GENRE: Fiction/Suspense
MY RATING: 4 stars, bordering on 3
SYNOPSIS: When a beautiful aspiring writer strides into the East Village bookstore where Joe Goldberg works, he does what anyone would do: he Googles the name on her credit card.
There is only one Guinevere Beck in New York City. She has a public Facebook account and Tweets incessantly, telling Joe everything he needs to know: she is simply Beck to her friends, she went to Brown University, she lives on Bank Street, and she’ll be at a bar in Brooklyn tonight—the perfect place for a “chance” meeting.
As Joe invisibly and obsessively takes control of Beck’s life, he orchestrates a series of events to ensure Beck finds herself in his waiting arms. Moving from stalker to boyfriend, Joe transforms himself into Beck’s perfect man, all while quietly removing the obstacles that stand in their way—even if it means murder.
A terrifying exploration of how vulnerable we all are to stalking and manipulation, debut author Caroline Kepnes delivers a razor-sharp novel for our hyper-connected digital age.
MY THOUGHTS: You'd think a book written from a stalker's point of view would be interesting, right? It was for awhile but was very repetitive and never-ending. Nothing was happening and it dragged. I did love reading from a stalker's perspective. Sadly we didn't get any background information on him and we only know one thing, something awful, about his past.
I absolutely hated Beck from the start.
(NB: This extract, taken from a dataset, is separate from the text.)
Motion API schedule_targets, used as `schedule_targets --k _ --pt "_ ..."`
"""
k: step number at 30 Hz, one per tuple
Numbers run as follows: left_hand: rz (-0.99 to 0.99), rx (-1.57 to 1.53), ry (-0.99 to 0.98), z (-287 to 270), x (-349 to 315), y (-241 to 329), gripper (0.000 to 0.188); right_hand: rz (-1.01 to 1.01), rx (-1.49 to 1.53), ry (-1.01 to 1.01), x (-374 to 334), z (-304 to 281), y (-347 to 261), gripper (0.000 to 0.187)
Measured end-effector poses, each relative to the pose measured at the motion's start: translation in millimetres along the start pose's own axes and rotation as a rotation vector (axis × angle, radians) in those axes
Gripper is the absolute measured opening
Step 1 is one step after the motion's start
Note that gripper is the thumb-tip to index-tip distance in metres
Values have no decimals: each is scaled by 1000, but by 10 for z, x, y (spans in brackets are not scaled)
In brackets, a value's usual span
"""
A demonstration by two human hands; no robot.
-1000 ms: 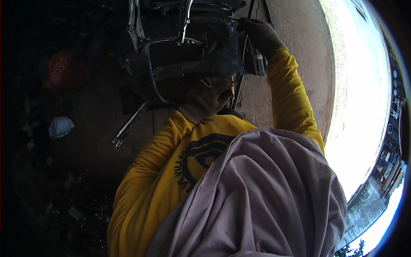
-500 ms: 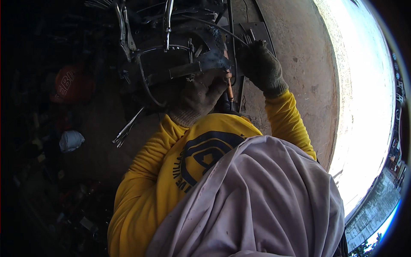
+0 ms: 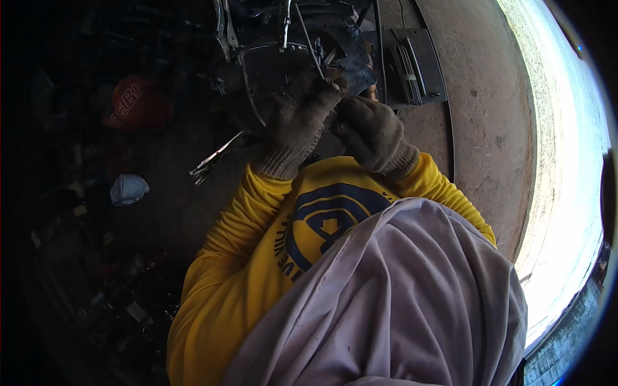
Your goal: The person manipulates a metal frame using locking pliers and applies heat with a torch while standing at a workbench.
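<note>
My left hand [image 3: 299,119], in a grey-brown knit glove, is closed at the near end of a thin welding rod [image 3: 308,40], which points up and away. Against its fingertips, my gloved right hand [image 3: 373,128] has its fingers curled; what they hold, if anything, is hidden. Just beyond the hands is a dark metal workpiece [image 3: 356,72] with a bent bar curving down its left side. Two locking pliers stand at its far side, one at the left [image 3: 225,29] and one nearer the middle [image 3: 286,26]. A copper-coloured piece [image 3: 372,92] shows partly behind my right hand.
A bundle of rods [image 3: 407,71] lies on a dark plate [image 3: 432,71] at the right. Another pair of pliers [image 3: 215,156] lies left of my left forearm. Farther left are a rounded orange-red thing [image 3: 138,106] and a white bag-like bundle [image 3: 129,190]. Bright ground lies far right.
My right hand has moved left and nearer, from beside the rods to my left hand. The rod has swung from slanting leftward to pointing away. My left hand has risen to meet it.
</note>
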State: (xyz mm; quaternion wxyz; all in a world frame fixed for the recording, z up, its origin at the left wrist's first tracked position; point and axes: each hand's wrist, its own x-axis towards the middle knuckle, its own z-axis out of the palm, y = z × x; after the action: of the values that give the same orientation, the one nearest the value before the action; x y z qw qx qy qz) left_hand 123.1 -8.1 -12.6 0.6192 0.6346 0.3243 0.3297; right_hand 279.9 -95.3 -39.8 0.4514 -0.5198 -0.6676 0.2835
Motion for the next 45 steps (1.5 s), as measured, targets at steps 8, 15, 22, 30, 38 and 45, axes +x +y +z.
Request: schedule_targets --k 8,15,22,30,38,45 --pt "-217 192 296 -573 -354 369 19 27 -63 -68 12 245 13 53" --pt "-150 230 433 -934 -627 124 21 272 158 62 -176 191 366 37" --pt "-202 491 479 -885 -584 -154 26 332 86 16 -300 135 489 36" --pt "-68 660 540 -900 -538 -408 24 384 44 -11 -356 86 616 35" --pt "41 943 405 -910 -557 -190 24 348 33 74 -266 58 538 39" --pt "87 1263 -270 -406 -310 251 31 -256 -633 40 265 -261 123 45"
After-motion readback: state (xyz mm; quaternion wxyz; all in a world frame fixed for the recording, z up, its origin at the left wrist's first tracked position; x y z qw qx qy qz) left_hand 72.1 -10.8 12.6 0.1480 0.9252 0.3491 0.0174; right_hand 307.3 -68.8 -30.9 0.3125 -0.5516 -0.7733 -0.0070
I've never read a more self-absorbed character in my life. There wasn't anything interesting about her. It's not surprising to me that the Lifetime series made her blonde though she's brunette in the novel.
I don't like the nonsense of the cage being in the bookstore's basement. I'm picturing the cage from The Silence of the Lambs with a drawer you can put stuff in and the person in the cage can get the object out of but I don't know if my mental image is accurate. The story was very dragged out and I almost couldn't take it. Most of Joe's dialogue is his inner monologue and damn, is he funny...and deranged. I laughed out loud many times. Unfortunately he speaks (thinks) in run-on sentences the majority of the time so it gets annoying really fast. For that reason I won't be reading the sequel. I read the first two chapters, which were in the back of my edition of You, and it was just like reading You; the writing style was identical.
Beck is twenty-four and Joe's age wasn't given. I think I read that he was a child in 2001 so they're both millennials. I can't imagine why the Gen X author was drawn to write about millennials. I read that the Lifetime/Netflix series made many changes/added characters so I won't be watching any of it.